Students in Human Rights Advocacy Seminar fight for imprisoned scholars

Students+in+the+Human+Rights+Advocacy+Seminar+advocate+for+the+release+of+wrongfully+imprisoned+scholars.+

Emily Dvareckas

Students in the Human Rights Advocacy Seminar advocate for the release of wrongfully imprisoned scholars.

Kyla Yates, Herald Contributor

The Human Rights Advocacy Seminar course allows students from Communications, Creative Writing and the Honors Program to come together to advocate for the release of wrongfully imprisoned scholars. The Advocacy Seminar works in collaboration with Scholars at Risk, a non-governmental organization that works to protect scholars and promote academic freedom.

The advocacy seminars, taught this semester by Dr. Robert Cole, allow students to participate in hands-on activities and student-led advocacy to rebut attacks on academic freedom and individual scholars around the world. Students are able to connect with experienced academic freedom advocates, as well as students from other universities who are working on the same cases.

This semester, there are two advocacy seminar groups. COMM.299 students are advocating for the release of Patrick George Zaki, an Egyptian postgraduate student who was studying Women and Gender Studies in Italy and was arrested upon his return to visit family in Egypt on Feb. 7, 2020. He is being held in apparent retaliation for his peaceful human rights research. He has not been permitted a trial, and his prison sentence continues to be extended in 45-day increments. Egyptian law allows this pattern of imprisonment without trial to continue for up to two years.

The CW.451 and HONR.300 students meet together, and they are advocating for the release of three Uyghur scholars who have been targeted by the Chinese government as part of their suppression of Uyghur voices.

Ilham Tohti, an economics professor, has been imprisoned since 2014 and was sentenced to life imprisonment for false charges of separatism. Abdulqadir Jalaleddin is a literature professor who has been held in one of China’s “Uyghur Re-Education Camps” since January of 2018. Rahile Dawut, a scholar of Uyghur studies, disappeared in December of 2017 — her family has not had contact with her since.

What can students do? The main focus of these students’ advocacy this semester is on raising awareness of these scholars’ wrongful imprisonments.

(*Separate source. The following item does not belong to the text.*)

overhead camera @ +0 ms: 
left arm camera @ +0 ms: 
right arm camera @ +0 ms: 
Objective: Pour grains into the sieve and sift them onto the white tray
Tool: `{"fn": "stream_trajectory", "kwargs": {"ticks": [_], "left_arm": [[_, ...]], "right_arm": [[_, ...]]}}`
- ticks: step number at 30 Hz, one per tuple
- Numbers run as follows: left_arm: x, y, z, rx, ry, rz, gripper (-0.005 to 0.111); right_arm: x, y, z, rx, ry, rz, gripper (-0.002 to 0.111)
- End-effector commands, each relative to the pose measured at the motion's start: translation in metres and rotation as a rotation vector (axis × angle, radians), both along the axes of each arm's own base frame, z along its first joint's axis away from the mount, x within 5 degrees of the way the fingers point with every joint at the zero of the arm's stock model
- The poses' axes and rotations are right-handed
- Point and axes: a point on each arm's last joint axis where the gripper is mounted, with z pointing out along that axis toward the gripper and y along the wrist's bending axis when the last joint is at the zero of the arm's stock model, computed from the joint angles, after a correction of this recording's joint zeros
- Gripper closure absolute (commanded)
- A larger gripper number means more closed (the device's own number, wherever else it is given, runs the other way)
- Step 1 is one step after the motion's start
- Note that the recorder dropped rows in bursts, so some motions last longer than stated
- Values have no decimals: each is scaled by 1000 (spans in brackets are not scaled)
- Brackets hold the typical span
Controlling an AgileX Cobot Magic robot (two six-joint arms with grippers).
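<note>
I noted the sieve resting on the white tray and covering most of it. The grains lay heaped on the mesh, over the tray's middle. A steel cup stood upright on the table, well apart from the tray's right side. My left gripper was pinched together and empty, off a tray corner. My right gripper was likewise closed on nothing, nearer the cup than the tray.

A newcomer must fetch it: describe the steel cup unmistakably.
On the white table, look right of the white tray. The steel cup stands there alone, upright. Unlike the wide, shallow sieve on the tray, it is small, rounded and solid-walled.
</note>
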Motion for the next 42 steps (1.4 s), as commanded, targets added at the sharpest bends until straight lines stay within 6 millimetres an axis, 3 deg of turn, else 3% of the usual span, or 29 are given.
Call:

Check out the Instagram account @ScholarsinPrisonRWU — the link in the bio will lead students to important petitions that call for the release of these prisoners.

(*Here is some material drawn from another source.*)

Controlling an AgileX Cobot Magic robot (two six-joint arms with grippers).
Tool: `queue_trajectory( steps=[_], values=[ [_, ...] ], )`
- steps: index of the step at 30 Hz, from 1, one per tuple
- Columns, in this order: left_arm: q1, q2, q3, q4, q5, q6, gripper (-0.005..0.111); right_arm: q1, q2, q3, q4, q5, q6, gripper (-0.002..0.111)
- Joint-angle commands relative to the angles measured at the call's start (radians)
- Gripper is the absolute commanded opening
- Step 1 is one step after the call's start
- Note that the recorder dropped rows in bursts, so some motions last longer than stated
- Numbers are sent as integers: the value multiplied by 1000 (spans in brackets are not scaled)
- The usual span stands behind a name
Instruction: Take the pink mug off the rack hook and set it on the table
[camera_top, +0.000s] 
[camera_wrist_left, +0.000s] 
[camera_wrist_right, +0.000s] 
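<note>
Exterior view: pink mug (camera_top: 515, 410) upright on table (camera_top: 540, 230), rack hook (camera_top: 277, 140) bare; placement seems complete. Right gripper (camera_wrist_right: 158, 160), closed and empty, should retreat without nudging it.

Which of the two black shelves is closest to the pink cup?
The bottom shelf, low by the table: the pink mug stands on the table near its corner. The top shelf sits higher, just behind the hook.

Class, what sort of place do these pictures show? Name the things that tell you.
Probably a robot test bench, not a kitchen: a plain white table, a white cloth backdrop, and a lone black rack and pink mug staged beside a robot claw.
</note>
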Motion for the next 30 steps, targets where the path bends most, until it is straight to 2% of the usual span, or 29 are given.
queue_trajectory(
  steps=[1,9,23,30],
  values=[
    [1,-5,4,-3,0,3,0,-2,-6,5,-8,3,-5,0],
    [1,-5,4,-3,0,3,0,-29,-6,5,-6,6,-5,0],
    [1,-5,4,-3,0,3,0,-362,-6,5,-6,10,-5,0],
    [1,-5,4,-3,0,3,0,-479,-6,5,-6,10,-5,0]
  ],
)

Student-designed posters can also be seen around campus, which provide more information about the scholars and offer free stickers promoting their freedom, as well as academic freedom in general. The students in these seminars ask that people stay informed about these issues and exercise their freedom to voice their concerns about these acts against human rights and academic freedom of expression.